*** Opening DATA PROVIDED ***

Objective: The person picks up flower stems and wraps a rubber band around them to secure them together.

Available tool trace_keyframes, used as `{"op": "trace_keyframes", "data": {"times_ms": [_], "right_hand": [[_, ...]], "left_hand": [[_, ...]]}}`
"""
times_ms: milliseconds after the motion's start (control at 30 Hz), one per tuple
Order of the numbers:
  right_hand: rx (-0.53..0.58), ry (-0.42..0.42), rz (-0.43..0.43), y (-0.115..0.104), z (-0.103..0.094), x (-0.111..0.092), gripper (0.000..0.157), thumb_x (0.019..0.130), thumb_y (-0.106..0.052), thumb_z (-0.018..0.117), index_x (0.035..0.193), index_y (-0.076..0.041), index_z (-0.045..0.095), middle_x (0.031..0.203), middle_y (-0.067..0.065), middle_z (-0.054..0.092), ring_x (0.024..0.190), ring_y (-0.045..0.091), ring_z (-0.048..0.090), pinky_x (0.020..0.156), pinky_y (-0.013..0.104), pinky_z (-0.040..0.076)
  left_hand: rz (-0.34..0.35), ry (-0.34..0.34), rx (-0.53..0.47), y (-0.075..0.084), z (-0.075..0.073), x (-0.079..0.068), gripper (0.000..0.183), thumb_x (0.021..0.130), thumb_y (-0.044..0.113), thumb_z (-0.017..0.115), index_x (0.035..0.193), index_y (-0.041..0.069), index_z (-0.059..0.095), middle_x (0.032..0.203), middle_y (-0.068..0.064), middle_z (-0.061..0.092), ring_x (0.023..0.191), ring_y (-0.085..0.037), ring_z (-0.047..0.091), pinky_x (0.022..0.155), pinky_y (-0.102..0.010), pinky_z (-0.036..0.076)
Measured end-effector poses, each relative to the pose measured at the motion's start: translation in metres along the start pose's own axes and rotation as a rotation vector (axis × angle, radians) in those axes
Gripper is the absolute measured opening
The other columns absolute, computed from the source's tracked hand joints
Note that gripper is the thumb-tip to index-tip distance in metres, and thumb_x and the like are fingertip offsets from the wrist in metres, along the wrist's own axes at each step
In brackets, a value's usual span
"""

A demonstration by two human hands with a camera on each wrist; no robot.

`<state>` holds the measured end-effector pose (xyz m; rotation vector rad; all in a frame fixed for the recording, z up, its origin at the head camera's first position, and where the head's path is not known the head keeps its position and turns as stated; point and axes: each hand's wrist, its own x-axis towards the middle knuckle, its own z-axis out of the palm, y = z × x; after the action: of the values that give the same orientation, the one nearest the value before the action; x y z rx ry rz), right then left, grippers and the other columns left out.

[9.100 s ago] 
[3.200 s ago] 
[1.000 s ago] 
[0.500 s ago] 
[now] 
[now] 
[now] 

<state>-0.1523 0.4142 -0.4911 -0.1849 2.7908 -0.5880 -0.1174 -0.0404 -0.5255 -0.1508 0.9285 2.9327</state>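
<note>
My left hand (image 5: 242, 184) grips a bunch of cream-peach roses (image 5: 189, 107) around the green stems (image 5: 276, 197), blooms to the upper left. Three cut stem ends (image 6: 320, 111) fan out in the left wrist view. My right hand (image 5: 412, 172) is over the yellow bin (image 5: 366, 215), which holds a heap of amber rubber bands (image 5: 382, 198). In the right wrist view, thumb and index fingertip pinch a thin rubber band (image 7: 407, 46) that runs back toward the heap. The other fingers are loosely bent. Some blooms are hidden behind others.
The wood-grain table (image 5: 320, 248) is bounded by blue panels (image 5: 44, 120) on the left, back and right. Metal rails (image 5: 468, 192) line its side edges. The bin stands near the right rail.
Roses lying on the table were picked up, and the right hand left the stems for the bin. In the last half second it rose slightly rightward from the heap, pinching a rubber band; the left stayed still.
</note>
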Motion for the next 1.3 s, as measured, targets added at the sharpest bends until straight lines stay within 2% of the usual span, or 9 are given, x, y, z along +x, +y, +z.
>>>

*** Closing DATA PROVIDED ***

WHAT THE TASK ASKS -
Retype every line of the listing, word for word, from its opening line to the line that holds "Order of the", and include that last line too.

OUTPUT OF THE TASK -
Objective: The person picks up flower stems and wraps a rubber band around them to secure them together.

Available tool trace_keyframes, used as `{"op": "trace_keyframes", "data": {"times_ms": [_], "right_hand": [[_, ...]], "left_hand": [[_, ...]]}}`
"""
times_ms: milliseconds after the motion's start (control at 30 Hz), one per tuple
Order of the numbers:

What came before is the complete response.